What to work on. The answer is one number. Say how many lines in the entries below include the word "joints".

Source data:
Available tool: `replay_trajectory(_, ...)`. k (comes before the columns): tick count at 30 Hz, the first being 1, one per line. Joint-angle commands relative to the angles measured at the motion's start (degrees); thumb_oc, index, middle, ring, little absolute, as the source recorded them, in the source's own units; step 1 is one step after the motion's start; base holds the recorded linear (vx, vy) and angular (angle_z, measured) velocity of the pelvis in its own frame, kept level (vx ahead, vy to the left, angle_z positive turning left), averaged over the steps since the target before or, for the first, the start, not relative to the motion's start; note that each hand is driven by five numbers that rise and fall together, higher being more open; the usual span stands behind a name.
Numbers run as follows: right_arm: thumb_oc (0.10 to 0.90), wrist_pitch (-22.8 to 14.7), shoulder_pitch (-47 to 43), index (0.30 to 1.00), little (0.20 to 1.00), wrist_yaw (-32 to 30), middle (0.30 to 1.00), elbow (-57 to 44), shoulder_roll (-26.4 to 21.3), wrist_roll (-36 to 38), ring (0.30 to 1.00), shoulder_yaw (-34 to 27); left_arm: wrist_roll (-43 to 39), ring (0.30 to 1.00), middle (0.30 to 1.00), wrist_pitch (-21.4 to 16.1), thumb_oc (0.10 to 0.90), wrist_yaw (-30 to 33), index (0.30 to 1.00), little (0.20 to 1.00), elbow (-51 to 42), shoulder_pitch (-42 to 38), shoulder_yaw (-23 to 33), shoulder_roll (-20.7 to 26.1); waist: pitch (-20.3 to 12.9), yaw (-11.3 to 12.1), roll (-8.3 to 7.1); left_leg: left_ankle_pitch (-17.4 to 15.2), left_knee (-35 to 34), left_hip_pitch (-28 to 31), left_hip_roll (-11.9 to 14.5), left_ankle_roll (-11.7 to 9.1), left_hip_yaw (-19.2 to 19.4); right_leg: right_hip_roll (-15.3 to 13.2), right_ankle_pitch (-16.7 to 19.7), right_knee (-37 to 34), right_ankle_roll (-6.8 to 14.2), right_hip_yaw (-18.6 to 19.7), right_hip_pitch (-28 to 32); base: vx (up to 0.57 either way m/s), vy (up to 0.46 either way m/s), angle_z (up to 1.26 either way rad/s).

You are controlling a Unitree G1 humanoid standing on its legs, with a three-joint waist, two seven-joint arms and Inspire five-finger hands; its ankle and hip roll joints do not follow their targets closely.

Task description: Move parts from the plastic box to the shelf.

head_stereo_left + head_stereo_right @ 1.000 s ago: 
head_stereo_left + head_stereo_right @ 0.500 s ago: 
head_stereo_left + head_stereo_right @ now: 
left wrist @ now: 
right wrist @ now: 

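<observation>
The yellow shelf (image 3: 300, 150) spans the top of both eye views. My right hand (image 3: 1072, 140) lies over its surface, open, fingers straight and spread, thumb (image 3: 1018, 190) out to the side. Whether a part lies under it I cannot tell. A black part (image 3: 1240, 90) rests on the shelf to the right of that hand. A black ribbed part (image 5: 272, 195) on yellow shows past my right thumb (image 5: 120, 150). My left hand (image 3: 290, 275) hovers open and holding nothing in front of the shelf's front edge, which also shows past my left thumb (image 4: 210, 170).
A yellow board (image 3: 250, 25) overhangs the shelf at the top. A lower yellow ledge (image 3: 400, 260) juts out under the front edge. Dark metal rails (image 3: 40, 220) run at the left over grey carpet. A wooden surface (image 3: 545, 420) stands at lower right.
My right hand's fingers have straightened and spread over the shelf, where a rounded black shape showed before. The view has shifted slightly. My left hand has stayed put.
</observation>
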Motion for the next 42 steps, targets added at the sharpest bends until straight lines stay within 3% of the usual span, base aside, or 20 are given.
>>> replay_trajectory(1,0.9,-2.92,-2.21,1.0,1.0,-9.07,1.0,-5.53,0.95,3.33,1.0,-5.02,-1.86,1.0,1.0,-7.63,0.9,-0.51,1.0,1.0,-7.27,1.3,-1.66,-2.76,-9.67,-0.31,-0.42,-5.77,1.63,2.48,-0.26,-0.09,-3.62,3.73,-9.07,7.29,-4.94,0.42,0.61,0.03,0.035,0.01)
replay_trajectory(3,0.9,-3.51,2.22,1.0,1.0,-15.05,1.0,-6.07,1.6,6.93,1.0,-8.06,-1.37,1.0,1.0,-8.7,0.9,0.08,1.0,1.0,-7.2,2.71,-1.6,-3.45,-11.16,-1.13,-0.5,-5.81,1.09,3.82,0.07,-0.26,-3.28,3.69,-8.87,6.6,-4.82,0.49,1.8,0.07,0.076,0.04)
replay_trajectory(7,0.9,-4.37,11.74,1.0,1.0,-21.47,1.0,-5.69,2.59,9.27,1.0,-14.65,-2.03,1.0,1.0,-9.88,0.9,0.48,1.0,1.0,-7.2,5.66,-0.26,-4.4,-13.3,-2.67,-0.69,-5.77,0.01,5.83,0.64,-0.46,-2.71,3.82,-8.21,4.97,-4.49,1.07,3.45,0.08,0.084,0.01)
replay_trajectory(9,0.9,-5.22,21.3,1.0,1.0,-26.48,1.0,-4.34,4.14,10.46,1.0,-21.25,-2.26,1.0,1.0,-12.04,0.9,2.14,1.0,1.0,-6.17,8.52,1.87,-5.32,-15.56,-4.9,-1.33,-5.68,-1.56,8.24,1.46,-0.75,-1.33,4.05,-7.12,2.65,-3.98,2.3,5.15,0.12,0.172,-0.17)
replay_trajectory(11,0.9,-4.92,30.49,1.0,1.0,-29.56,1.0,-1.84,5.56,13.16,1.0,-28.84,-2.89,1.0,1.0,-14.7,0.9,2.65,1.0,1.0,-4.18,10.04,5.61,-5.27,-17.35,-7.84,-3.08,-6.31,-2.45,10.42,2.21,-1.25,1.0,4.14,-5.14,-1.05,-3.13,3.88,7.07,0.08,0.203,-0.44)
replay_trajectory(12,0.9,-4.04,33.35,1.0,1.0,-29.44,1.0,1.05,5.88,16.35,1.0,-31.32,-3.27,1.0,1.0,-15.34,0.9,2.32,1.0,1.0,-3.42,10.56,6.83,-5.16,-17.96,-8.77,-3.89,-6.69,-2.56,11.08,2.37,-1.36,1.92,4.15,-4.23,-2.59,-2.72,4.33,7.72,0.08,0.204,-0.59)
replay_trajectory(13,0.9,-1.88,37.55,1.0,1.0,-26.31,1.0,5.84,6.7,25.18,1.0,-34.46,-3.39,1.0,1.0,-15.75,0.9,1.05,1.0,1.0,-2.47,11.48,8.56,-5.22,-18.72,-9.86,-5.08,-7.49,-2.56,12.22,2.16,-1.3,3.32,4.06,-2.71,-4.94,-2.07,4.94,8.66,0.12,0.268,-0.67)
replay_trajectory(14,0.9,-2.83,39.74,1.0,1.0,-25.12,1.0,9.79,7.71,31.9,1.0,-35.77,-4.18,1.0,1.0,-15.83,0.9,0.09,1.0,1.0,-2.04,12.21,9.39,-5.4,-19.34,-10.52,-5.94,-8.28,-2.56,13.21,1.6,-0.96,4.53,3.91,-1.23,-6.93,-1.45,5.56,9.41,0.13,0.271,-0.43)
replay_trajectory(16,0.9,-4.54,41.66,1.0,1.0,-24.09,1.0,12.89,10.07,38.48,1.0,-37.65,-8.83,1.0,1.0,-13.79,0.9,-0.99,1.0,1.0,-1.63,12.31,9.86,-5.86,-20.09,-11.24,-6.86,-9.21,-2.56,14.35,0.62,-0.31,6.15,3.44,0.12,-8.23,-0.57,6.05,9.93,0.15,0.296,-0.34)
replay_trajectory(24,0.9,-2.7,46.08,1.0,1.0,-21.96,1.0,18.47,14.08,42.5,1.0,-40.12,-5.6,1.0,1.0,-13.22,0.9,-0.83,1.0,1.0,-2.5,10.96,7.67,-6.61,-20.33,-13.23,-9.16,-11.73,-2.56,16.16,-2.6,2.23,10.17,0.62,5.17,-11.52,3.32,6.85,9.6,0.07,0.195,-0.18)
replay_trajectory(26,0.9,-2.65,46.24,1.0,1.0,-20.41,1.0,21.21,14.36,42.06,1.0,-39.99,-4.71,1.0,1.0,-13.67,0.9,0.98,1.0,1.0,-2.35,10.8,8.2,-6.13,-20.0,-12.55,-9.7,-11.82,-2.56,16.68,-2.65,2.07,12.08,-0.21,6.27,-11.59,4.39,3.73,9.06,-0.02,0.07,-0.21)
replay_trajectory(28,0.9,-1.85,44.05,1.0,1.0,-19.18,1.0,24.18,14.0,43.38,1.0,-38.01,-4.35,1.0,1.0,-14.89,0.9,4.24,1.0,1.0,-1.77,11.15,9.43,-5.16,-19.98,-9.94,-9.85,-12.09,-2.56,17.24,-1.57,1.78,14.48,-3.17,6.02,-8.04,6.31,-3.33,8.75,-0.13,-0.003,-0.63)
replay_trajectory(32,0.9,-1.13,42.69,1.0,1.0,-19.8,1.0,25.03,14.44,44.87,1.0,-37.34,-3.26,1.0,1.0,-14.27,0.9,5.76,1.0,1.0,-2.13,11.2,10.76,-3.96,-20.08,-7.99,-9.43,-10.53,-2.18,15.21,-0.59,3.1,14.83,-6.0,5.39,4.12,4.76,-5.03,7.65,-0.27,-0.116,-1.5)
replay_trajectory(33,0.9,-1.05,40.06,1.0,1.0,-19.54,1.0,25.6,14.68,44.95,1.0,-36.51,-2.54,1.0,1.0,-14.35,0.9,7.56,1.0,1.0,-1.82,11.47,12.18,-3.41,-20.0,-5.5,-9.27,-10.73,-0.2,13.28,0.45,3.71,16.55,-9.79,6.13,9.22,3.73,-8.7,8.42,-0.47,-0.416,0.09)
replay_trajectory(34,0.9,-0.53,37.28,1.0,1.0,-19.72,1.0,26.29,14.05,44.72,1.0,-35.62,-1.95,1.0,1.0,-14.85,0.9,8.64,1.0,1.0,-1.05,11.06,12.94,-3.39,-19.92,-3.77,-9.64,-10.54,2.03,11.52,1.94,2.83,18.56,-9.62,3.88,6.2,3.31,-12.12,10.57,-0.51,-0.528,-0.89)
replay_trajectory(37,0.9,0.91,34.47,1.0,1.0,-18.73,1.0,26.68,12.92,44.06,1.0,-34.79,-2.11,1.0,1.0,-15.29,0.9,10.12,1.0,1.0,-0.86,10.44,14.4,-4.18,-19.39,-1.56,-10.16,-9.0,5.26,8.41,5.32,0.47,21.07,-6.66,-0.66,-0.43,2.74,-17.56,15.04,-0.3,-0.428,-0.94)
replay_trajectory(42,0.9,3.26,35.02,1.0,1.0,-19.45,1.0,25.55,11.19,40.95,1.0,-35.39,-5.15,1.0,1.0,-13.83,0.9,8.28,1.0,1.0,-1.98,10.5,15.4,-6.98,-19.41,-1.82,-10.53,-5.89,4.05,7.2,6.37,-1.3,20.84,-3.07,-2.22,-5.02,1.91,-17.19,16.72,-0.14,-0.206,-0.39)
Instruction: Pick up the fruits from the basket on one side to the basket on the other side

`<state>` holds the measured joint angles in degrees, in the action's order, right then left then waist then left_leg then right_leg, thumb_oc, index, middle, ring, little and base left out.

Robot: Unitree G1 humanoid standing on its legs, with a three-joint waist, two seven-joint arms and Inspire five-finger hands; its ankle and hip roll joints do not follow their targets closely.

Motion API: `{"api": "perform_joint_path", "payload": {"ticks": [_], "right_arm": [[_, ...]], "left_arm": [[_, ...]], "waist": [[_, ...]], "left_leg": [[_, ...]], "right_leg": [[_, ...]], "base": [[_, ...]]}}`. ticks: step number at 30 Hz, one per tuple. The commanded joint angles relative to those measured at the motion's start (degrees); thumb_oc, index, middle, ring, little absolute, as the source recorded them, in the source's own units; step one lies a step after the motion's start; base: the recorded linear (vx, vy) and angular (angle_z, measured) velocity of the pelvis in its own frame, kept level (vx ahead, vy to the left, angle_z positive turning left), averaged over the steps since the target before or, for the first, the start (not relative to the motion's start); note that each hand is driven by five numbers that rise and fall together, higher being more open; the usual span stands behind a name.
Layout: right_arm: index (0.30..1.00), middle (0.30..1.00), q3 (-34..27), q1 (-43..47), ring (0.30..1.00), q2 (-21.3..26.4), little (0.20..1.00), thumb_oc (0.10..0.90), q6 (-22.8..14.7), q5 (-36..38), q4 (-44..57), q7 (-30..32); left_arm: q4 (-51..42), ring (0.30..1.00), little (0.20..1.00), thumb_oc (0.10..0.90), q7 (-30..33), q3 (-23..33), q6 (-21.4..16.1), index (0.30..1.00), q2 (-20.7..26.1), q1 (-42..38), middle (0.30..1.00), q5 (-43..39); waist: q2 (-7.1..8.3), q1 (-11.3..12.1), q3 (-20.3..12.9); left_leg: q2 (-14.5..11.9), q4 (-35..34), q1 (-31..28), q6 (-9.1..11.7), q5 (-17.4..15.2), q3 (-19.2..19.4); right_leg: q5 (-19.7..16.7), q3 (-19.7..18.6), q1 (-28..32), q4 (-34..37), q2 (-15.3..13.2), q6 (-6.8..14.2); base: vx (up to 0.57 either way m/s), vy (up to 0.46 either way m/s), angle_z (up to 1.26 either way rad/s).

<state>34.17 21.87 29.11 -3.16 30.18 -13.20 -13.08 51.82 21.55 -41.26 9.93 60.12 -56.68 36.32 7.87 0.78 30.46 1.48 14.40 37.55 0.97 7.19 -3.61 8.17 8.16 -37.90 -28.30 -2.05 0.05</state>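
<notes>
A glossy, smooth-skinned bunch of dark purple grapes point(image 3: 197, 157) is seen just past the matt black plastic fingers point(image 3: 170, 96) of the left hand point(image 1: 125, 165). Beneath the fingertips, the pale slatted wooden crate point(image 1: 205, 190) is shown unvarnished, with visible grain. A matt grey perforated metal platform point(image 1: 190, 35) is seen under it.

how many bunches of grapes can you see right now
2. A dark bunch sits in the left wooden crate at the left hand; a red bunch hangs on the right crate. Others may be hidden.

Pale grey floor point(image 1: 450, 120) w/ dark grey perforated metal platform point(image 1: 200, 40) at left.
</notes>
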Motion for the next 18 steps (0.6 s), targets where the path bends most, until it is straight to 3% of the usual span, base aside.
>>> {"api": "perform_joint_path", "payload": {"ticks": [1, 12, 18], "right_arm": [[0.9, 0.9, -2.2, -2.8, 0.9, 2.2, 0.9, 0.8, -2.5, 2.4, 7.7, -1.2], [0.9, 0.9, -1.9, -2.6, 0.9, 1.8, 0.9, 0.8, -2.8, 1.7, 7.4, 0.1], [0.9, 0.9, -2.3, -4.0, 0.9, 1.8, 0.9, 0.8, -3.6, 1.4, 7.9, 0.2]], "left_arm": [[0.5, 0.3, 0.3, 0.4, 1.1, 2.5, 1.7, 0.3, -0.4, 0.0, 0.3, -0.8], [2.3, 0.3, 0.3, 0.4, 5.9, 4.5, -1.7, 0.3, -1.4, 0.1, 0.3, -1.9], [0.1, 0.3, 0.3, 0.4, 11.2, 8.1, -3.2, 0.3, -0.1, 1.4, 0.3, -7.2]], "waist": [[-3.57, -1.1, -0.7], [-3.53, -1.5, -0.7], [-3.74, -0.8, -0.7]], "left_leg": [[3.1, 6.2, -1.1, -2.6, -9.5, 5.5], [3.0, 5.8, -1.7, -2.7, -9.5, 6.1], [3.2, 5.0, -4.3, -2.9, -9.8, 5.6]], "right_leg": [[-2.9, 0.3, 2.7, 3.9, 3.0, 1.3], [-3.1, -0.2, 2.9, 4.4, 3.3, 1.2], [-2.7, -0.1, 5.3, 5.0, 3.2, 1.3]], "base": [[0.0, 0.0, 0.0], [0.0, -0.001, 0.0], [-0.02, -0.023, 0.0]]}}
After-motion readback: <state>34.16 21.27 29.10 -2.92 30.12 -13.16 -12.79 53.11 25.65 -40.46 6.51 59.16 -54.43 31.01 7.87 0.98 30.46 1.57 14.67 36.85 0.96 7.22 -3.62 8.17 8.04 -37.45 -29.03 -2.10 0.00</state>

Solved problem. 2